Jani Macari Pallis, 
Ph.D. Photo
Jani Macari Pallis, Ph.D.

There were some questions on the Racquet Stiffness, Vibration and Dampening - Part 1 column regarding the "third" sweet spot, what an oscilloscope measures and interpretation of the oscilloscope patterns. Let me go back and resolve those questions first.

Sweet Spots: Part 1's column noted that there are three sweet spots on a racquet. It discussed the center of percussion and the node of the first harmonic. These two sweet spots deal specifically with the subject of the column. When the ball hits the racquet both a sudden jarring shock and rapid fluctuating vibrations result. If the ball strikes the racquet's center of percussion that initial shock to the hand is minimized. If a ball strikes the node of the first harmonic, minimum vibration is felt by the hand and arm. The third sweet spot is the maximum coefficient of restitution (COR) where the ball rebounds with maximum power (and speed). While the sweet spot locations vary based on racquet length, weight, head size, balance and string tension, typically the sweet spots are relatively located as depicted in Figure 1.

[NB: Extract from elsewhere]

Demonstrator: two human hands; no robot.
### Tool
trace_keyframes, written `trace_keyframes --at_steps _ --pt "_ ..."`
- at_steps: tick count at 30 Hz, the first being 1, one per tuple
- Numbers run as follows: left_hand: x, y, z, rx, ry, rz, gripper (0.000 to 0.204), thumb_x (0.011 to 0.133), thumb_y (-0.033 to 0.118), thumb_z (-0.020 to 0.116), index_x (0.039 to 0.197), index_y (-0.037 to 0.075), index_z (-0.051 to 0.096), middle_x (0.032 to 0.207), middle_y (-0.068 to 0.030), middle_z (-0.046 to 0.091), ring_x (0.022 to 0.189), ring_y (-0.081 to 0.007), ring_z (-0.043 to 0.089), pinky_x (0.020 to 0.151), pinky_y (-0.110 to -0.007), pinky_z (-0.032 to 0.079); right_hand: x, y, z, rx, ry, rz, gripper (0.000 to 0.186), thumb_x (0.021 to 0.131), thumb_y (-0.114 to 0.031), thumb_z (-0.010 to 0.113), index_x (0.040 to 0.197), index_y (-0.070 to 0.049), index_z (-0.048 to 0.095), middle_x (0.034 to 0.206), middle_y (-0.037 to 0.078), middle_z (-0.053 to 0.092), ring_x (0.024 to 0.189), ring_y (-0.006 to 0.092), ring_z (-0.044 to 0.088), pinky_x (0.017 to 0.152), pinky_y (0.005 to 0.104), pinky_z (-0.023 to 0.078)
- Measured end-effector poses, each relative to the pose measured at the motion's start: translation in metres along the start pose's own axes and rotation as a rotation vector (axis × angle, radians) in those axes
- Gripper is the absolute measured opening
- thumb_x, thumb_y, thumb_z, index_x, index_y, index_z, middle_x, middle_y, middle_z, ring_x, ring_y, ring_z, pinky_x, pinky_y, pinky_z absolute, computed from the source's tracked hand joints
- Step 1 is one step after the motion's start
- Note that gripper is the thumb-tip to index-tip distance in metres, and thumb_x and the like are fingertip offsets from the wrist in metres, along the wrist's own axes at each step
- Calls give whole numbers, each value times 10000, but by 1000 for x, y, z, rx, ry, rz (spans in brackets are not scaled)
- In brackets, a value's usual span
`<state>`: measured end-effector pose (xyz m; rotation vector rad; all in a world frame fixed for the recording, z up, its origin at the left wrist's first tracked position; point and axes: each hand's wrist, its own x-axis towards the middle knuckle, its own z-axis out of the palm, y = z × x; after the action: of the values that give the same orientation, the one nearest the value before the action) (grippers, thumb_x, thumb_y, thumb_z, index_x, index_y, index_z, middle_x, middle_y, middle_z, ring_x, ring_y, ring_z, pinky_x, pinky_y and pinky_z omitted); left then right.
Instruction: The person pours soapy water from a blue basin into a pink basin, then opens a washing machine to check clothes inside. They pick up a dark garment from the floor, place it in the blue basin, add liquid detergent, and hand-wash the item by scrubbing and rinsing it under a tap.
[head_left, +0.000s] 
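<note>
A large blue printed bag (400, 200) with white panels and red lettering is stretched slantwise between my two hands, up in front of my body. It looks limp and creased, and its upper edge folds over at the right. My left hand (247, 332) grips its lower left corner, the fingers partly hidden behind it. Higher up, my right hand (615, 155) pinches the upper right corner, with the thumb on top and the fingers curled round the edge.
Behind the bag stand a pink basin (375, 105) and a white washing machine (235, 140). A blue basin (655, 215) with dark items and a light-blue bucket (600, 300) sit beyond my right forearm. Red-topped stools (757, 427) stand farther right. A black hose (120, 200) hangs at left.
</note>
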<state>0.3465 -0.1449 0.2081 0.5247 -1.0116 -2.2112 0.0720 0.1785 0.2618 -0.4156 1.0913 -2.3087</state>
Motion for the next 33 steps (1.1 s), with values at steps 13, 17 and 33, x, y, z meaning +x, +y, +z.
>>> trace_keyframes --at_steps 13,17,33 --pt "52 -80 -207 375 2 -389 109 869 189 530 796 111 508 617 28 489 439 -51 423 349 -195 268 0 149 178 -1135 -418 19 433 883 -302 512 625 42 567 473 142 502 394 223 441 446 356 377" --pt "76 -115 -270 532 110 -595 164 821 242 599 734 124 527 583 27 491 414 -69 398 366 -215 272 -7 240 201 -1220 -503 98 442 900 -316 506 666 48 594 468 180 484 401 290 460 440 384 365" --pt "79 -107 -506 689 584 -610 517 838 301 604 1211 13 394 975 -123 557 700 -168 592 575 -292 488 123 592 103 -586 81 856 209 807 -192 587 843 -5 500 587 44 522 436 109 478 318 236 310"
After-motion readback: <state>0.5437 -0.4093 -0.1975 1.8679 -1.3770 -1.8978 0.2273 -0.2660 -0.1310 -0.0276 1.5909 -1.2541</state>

Fig. 1 General Location Of The Three Sweet Spots

Regarding the node of the first harmonic, it was noted that there is an area which forms a curved line from about the 2 o'clock to the 10 o'clock position on the racquet. If the ball strikes anywhere on the line the racquet does not vibrate. The sweet "spot" is the intersection of this curved line with the long axis of the racquet. If you hit the sweet spot, the racquet will not vibrate nor will it rotate and twist in your hand. If you hit the ball on the curved node line the racquet will not vibrate but it will rotate. The curved line and intersection (sweet spot) is depicted in Figure 2.

Fig. 2 Node Line

Oscilloscopes: An oscilloscope is an electronic testing device that receives and graphically draws a two-dimensional representation of an electrical signal. The oscilloscope looks like a small television set and has a display screen with grid lines where the pattern is displayed and a probe that connects to the object to be studied. The horizontal axis (X) represents time and the vertical axis (Y) represents the voltage. Thus, the pattern you see on the oscilloscopes screen represents how the signal changes over time (Figure 3).

Fig. 3 Oscilloscope Signal Over Time

Typically, a transducer is used with the oscilloscope. Specific transducers create an electrical signal in response to other physical input - sound, mechanical stress, heat, light, or pressure. While commonly used in the physics laboratory, oscilloscopes are used extensively in troubleshooting in the electronics as well as the automotive industries (for example, to measure engine vibrations). The transducer picks up the physical response and the oscilloscope displays this input as an electrical signal.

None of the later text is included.